**Action item**
Below is a listing. Set down exactly the lines from the one containing "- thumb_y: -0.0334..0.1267" through the one containing "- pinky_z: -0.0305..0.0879", both ends included, and leave out the rest.

**Data**

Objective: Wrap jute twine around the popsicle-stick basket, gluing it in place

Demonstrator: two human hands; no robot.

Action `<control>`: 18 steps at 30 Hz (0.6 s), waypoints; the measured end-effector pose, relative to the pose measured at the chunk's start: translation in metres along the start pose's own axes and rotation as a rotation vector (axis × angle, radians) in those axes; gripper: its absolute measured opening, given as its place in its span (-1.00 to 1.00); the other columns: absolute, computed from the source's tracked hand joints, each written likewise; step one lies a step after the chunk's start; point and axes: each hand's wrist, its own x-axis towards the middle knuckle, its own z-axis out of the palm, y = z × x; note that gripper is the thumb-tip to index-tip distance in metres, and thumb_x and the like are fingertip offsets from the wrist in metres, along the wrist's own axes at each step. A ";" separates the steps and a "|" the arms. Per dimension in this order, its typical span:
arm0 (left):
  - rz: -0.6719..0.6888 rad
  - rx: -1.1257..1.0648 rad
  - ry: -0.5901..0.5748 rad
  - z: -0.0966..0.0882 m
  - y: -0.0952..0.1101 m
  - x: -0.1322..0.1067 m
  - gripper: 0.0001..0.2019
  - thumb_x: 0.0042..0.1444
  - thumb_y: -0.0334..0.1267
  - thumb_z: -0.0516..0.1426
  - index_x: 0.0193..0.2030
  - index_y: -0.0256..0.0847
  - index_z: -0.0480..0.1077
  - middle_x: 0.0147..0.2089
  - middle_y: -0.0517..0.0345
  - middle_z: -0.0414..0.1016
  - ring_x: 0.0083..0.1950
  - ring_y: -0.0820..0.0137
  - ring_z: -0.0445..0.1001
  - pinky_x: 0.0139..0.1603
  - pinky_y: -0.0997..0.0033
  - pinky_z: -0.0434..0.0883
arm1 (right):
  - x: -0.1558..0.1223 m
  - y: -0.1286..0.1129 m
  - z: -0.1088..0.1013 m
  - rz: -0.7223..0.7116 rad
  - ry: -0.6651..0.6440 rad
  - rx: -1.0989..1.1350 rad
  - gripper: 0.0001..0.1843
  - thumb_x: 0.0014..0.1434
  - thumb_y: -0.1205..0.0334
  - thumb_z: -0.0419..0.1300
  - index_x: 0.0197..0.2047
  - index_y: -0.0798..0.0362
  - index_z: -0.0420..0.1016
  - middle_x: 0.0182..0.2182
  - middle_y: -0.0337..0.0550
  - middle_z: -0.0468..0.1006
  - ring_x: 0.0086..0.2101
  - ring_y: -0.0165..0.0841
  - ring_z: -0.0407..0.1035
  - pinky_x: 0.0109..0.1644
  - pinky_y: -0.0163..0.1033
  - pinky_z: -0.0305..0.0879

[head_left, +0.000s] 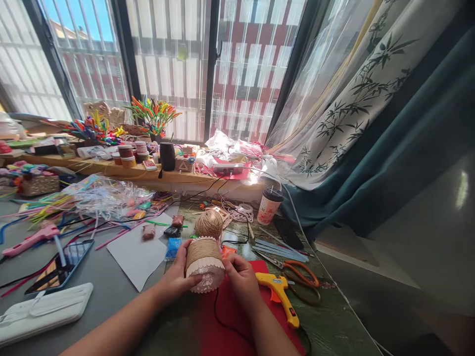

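Observation:
A small round container (203, 253) wrapped in tan twine, with pale scalloped trim and a clear plastic end facing me, is held tilted above the table. My left hand (182, 273) grips its left side, thumb across the lower trim. At its right edge, my right hand (240, 277) has thumb and fingers pinched together against the trim; what exactly lies between the fingertips is hidden. Just behind stands a ball of twine (209, 223). To the right of my right hand, a yellow glue gun (281, 294) lies on a red sheet (230, 326).
Orange-handled scissors (302, 274), glue sticks (280, 251) and a paper cup (269, 206) are at the right. On the left lie white paper (139, 252), a phone (61, 267), a pink glue gun (35, 240) and a white case (46, 311). A cluttered sill (100, 170) runs behind.

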 end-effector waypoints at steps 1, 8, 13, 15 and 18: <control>0.005 0.015 -0.019 0.002 -0.002 0.000 -0.05 0.16 -0.01 0.21 0.51 -0.09 -0.28 0.45 -0.16 0.22 0.43 0.02 0.29 0.38 -0.04 0.31 | 0.001 0.000 -0.001 0.008 0.001 -0.003 -0.44 0.15 -0.28 0.24 -0.54 0.02 0.27 -0.56 -0.30 0.22 -0.47 -0.40 0.11 -0.36 -0.28 0.12; -0.090 0.251 -0.072 -0.022 -0.011 -0.010 0.00 -0.02 -0.16 0.35 0.50 -0.12 -0.05 0.50 -0.25 0.17 0.47 -0.18 0.20 0.43 -0.20 0.20 | -0.003 0.001 0.005 0.003 -0.075 -0.043 -0.50 0.18 -0.19 0.24 -0.53 0.02 0.27 -0.54 -0.31 0.22 -0.46 -0.41 0.09 -0.37 -0.28 0.07; -0.032 0.284 -0.138 -0.041 0.006 -0.016 0.20 -0.07 -0.01 0.42 0.57 -0.14 -0.19 0.59 -0.33 -0.07 0.54 -0.27 -0.01 0.44 -0.32 0.13 | -0.009 -0.006 0.010 -0.039 -0.094 -0.120 -0.56 0.23 -0.11 0.22 -0.51 0.01 0.29 -0.52 -0.29 0.25 -0.44 -0.39 0.13 -0.34 -0.26 0.10; 0.034 0.279 -0.090 -0.041 0.025 -0.012 0.09 0.10 0.04 0.33 0.58 -0.08 -0.26 0.60 -0.24 -0.11 0.56 -0.17 -0.04 0.47 -0.27 0.10 | -0.009 -0.008 0.010 -0.052 -0.104 -0.146 -0.56 0.24 -0.10 0.20 -0.51 0.01 0.29 -0.53 -0.29 0.26 -0.45 -0.39 0.14 -0.34 -0.26 0.09; 0.199 0.344 -0.148 -0.033 0.049 0.000 0.03 0.05 0.12 0.36 0.55 0.06 -0.09 0.59 -0.08 -0.04 0.57 -0.11 -0.03 0.49 -0.20 0.09 | -0.010 -0.008 0.009 -0.066 -0.112 -0.161 -0.57 0.25 -0.07 0.20 -0.51 0.01 0.28 -0.53 -0.29 0.27 -0.45 -0.39 0.15 -0.33 -0.26 0.10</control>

**Answer to this task**
  - thumb_y: -0.0334..0.1267
  - thumb_z: -0.0516..0.1426
  - index_x: 0.0193..0.2030
  - index_y: -0.0256..0.0847
  - index_z: -0.0480..0.1077
  - middle_x: 0.0147..0.2089
  - middle_y: -0.0517..0.0345
  - middle_z: -0.0414..0.1016
  - ring_x: 0.0083..0.1950
  - ring_y: -0.0820..0.0137
  - ring_z: -0.0445..0.1001
  - pinky_x: 0.0139..0.1603
  - pinky_y: -0.0997..0.0033
  - pinky_z: -0.0434..0.0883
arm1 (right):
  - x: -0.1558..0.1223 m
  - y: -0.1286..0.1129 m
  - z: -0.1088..0.1013 m
  - rz: -0.7223..0.7116 rad
  - ry: -0.6651..0.6440 rad
  - rx: -1.0989..1.1350 rad
  - gripper: 0.0001..0.1843
  - thumb_x: 0.0014..0.1434
  - thumb_y: -0.1205..0.0334
  - thumb_z: -0.0419..0.1300
  - index_x: 0.0197..0.2047
  - index_y: -0.0798..0.0362
  - index_z: -0.0420..0.1016
  - middle_x: 0.0182..0.2182
  - middle_y: -0.0337..0.0550
  - middle_z: -0.0468..0.1006
  - ring_x: 0.0086..0.2101
  - ring_y: -0.0165..0.0841
  - ring_z: -0.0407..0.1035
  - pinky_x: 0.0109..0.1644
  - pinky_y: -0.0163..0.1033
  - pinky_z: -0.0305..0.0879

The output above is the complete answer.